Shares of Alphabet (NASDAQ:GOOGL) (NASDAQ:GOOG) jumped in after-hours trading Thursday, as the search giant reported second-quarter results that surpassed expectations on a variety of key metrics. Investors breathed a sigh of relief, sending shares up as much as 10% in after-hours trading in the wake of its report.
Let's take a look at the results to see what gave shareholders a boost of confidence.
Solid top- and bottom-line beats
For the second quarter, Alphabet's revenue grew to $38.94 billion, up 19% year over year, or 22% in constant currency, just missing the 23% increase from the prior-year quarter. This easily topped analysts' consensus estimates that were calling for revenue of $38.15 billion. It was also an acceleration from Q1, when revenue increased 17% year over year.
The bottom-line growth was also notable. Alphabet produced net income of $9.95 billion, more than triple the results from last year -- though the prior-year results were hampered by a record $5 billion fine levied by the European Union. Excluding the impact of that fine, net income still grew by a healthy 20% year over year. Adjusted earnings per share (EPS) were also impressive, growing to $14.21, up 21% year over year and crushing expectations of $11.30.
Excluding other revenue, sales of advertising on Google's platform grew to $32.6 billion, up 16% year over year. While this was lower than the 24% it produced this time last year, it marked an acceleration from the 15% growth in Q1. Prior to Q2, ad sales had decelerated in each of the previous four quarters. This appeared to help allay investor fears that other digital platforms, including Amazon.com, were stealing digital ad market share from Google search.
Another positive development was the improving rate of traffic acquisition costs (TAC), the payments Google makes to partners for directing users to its Web search. While TAC has been increasing in recent quarters, it actually declined to 22% of Google's advertising revenue, down from 23% in the prior-year quarter.
Paid clicks on Google properties rose 28% year over year, while cost-per-click for the quarter declined 19%.

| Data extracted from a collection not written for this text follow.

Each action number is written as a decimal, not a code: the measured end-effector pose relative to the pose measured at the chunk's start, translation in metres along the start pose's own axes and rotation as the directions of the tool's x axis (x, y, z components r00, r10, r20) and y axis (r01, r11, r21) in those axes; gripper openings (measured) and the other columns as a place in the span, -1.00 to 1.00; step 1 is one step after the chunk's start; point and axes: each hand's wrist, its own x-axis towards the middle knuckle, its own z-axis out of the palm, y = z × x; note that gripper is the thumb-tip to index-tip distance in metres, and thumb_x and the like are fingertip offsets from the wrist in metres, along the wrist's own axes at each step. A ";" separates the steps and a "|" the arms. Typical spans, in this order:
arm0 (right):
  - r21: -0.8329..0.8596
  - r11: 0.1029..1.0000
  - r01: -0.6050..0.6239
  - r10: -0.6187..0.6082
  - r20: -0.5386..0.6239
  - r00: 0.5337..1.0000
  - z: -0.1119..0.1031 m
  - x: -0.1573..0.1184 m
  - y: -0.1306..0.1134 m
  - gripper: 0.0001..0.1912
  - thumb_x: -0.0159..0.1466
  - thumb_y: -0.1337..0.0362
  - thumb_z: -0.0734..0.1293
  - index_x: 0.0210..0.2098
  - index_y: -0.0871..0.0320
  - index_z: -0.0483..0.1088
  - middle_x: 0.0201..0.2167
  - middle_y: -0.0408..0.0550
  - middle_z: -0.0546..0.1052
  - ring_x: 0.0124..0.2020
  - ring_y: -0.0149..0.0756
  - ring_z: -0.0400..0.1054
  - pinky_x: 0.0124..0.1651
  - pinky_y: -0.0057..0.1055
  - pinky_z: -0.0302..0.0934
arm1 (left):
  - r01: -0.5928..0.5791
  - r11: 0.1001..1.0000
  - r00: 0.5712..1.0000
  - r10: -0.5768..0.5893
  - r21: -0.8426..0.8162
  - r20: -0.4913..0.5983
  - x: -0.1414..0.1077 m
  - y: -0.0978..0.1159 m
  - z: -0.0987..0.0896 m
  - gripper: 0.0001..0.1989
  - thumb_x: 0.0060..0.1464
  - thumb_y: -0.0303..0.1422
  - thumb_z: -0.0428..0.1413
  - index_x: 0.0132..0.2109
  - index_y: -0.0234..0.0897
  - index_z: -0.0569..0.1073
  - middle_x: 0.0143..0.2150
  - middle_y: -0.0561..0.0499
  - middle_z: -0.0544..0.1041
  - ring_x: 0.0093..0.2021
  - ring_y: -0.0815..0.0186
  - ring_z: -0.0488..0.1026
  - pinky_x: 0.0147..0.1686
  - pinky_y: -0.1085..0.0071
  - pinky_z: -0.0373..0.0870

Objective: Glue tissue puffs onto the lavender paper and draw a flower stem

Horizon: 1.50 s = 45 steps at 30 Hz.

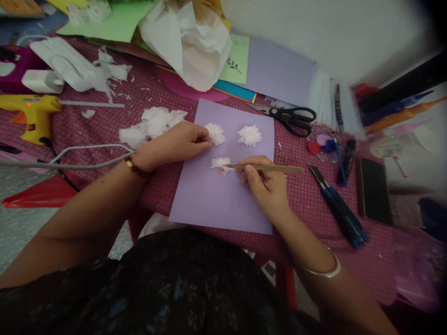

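1 white tuft between left hand, right hand; stick tip there.

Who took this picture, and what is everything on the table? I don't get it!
There's no machine here, just one person's two bare hands. The camera is worn on their head, looking forward and down. The right hand holds a thin brown stick, its tip at a small white scrap. The left hand is right by a fluffy white clump; I can't tell whether it's pinching it. Under these lies a purple sheet, on a red checked cloth. A yellow glue gun is on the left; black-handled scissors and a dark blue knife are on the right.
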 end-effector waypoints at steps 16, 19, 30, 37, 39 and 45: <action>0.013 0.998 -0.067 0.067 0.035 0.997 -0.004 -0.002 -0.001 -0.84 0.34 0.26 0.24 -0.33 0.11 0.42 -0.49 -0.16 0.52 -0.52 -0.41 0.38 -0.45 -0.41 0.26 | 0.025 0.999 1.000 -0.026 0.021 0.016 -0.002 0.005 -0.002 -0.74 0.09 -0.25 -0.03 -0.42 -0.33 0.38 -0.53 0.06 0.34 -0.50 0.40 0.21 -0.44 0.42 0.01; -0.065 0.997 -0.028 0.029 0.002 1.000 -0.006 -0.002 -0.001 -0.85 0.33 0.29 0.23 -0.33 0.10 0.41 -0.49 -0.16 0.52 -0.52 -0.40 0.38 -0.42 -0.38 0.26 | 0.023 1.000 1.000 -0.023 0.018 0.015 -0.002 0.006 -0.002 -0.75 0.10 -0.25 -0.04 -0.43 -0.32 0.36 -0.54 0.07 0.33 -0.49 0.39 0.20 -0.43 0.42 0.00; 0.011 0.998 -0.057 0.057 0.015 0.998 -0.006 -0.002 0.000 -0.85 0.34 0.27 0.24 -0.33 0.10 0.41 -0.50 -0.18 0.51 -0.52 -0.39 0.37 -0.44 -0.38 0.24 | 0.045 0.999 0.999 -0.046 0.019 0.025 -0.001 0.005 -0.002 -0.76 0.10 -0.27 -0.01 -0.40 -0.34 0.41 -0.50 0.04 0.37 -0.48 0.38 0.22 -0.41 0.41 0.01; 0.005 0.998 -0.056 0.056 -0.056 0.997 -0.004 -0.001 0.003 -0.84 0.36 0.24 0.24 -0.30 0.10 0.43 -0.43 -0.15 0.52 -0.51 -0.42 0.35 -0.43 -0.40 0.23 | 0.017 1.000 1.000 -0.017 0.009 0.012 0.000 0.003 -0.001 -0.76 0.10 -0.27 -0.01 -0.42 -0.33 0.39 -0.53 0.06 0.35 -0.51 0.41 0.21 -0.43 0.42 0.02; 0.016 0.998 -0.058 0.059 -0.057 0.997 -0.004 -0.001 0.003 -0.84 0.36 0.23 0.24 -0.30 0.11 0.43 -0.43 -0.15 0.52 -0.52 -0.43 0.35 -0.44 -0.40 0.23 | 0.020 1.000 1.000 -0.020 0.003 0.010 0.000 0.002 -0.001 -0.76 0.10 -0.26 -0.01 -0.41 -0.33 0.40 -0.52 0.06 0.36 -0.50 0.41 0.21 -0.43 0.42 0.02; 0.164 0.964 -0.207 0.220 -0.060 0.974 -0.006 0.007 0.007 -0.85 0.32 0.26 0.27 -0.31 0.13 0.45 -0.50 -0.18 0.51 -0.56 -0.45 0.34 -0.46 -0.43 0.25 | 0.020 1.000 1.000 -0.020 0.004 0.008 -0.001 0.002 0.000 -0.74 0.10 -0.25 -0.01 -0.43 -0.33 0.39 -0.53 0.05 0.37 -0.51 0.41 0.23 -0.44 0.42 0.03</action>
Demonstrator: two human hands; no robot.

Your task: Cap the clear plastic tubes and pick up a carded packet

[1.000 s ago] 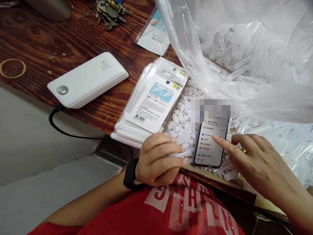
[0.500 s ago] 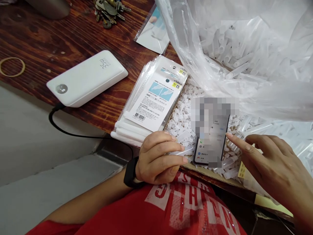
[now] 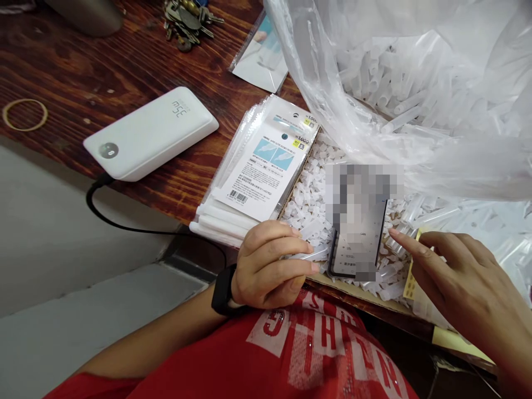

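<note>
A phone [image 3: 357, 249] with a lit screen, partly blurred out, lies on small white plastic pieces [image 3: 310, 194] in a shallow cardboard box. My right hand [image 3: 461, 277] is just right of the phone, its index finger stretched toward the phone's edge without touching it, and nothing shows in its grip. At the box's near left edge rests my left hand [image 3: 274, 266], fingers curled loosely with gaps between them. Its fingertips are by a clear tube [image 3: 316, 254] left of the phone; whether they touch it is unclear.
Packaged plastic bags [image 3: 257, 166] lie left of the box. Farther left are a white power bank [image 3: 152, 133] with a black cable, a rubber band [image 3: 25, 114] and keys [image 3: 189, 22]. A large clear bag of tubes [image 3: 399, 83] stands behind the phone.
The phone screen shows a different list. My right index finger has drawn slightly away from the phone. The left hand has hardly moved, and the view has shifted a little.
</note>
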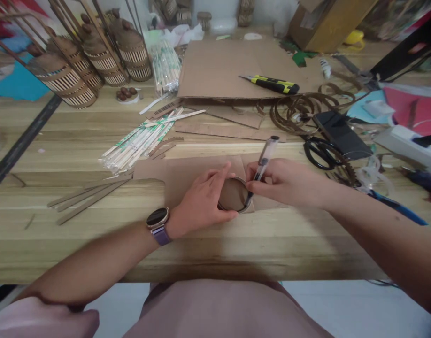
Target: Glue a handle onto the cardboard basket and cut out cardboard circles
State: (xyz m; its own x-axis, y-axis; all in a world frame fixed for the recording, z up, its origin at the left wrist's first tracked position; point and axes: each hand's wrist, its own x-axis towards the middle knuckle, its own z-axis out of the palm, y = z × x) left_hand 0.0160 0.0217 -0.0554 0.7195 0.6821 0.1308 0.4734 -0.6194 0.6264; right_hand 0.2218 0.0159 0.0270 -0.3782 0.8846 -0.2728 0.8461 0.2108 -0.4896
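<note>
A round brown ring [250,204], seemingly of cardboard, rests on a flat piece of cardboard [187,176] near the table's front. My left hand [204,197] grips the ring's left side, its thumb along the near edge and its fingers on the far side. A watch with a purple strap [161,227] is on that wrist. My right hand [280,182] is closed around a clear pen [266,157] with a dark cap end. The pen leans, its tip down at the right inner edge of the ring. Any drawn line there is too small to make out.
Wrapped chopsticks [138,141] and cardboard strips [92,197] lie left. A yellow-black utility knife [272,84] rests on a cardboard stack [215,65]. Black scissors [321,152], a phone [342,134] and coiled strips [293,112] are right. Slatted lantern-like crafts [134,54] stand back left.
</note>
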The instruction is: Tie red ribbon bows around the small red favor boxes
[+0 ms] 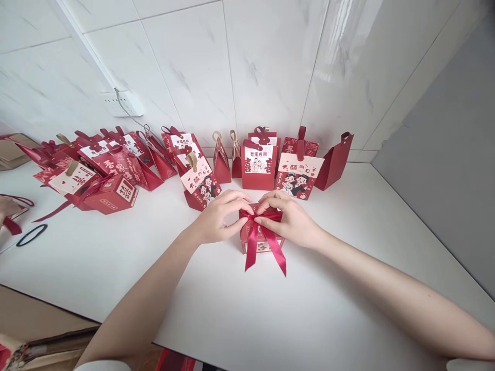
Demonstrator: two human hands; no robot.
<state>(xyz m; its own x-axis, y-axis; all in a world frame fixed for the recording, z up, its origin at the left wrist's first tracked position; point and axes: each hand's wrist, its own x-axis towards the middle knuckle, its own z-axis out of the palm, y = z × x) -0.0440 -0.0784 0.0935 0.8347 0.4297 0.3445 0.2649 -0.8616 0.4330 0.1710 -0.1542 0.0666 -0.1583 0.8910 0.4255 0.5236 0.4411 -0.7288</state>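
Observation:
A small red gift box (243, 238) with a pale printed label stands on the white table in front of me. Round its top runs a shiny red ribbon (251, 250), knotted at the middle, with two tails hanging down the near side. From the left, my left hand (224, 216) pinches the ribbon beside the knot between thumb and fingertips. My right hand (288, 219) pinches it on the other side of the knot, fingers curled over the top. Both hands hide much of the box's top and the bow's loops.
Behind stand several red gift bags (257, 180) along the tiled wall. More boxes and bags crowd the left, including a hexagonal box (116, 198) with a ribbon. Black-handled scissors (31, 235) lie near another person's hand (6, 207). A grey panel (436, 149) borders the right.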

Alphabet's operating margins improved to 24% this quarter, up from 18% in the year-ago quarter, while also topping expectations of 22.6%.
Potential for future growth
Growth in other areas of the business were similarly robust. Google's "other revenue" segment -- which includes the company's high-growth initiatives including cloud computing, Pixel phones, Nest cameras, Google Play Store, and other hardware -- shined. Revenue grew to $6.18 billion, up a whopping 40% year over year, accelerating from the 36% growth it produced in the prior-year quarter and sequentially from the 25% growth in the first quarter.
While Alphabet typically doesn't break out the results of the components in its high-growth segment, on the conference call, CEO Sundar Pichai said that Google Cloud had achieved a run rate of over $8 billion. Pichai also said the company plans to triple the sales force for its cloud business over the next few years.
Revenue from Alphabet's "other bets" -- which includes its self-driving-car segment Waymo, Google Fiber, life-sciences division Verily, drone unit Wing, and balloon segment Loon -- continued to edge higher, with revenue of $162 million, up 12% year over year. While these businesses represent the potential for massive revenue growth at some point in the future, they're still not ready for prime time.
Then there's this...
If the combination of improving metrics wasn't enough, Alphabet announced that its board of directors authorized a massive new stock repurchase plan in the amount of $25 billion (yes, with a "b").
After several quarters that gave investors pause, Google has once again shown the strength of its position in digital advertising.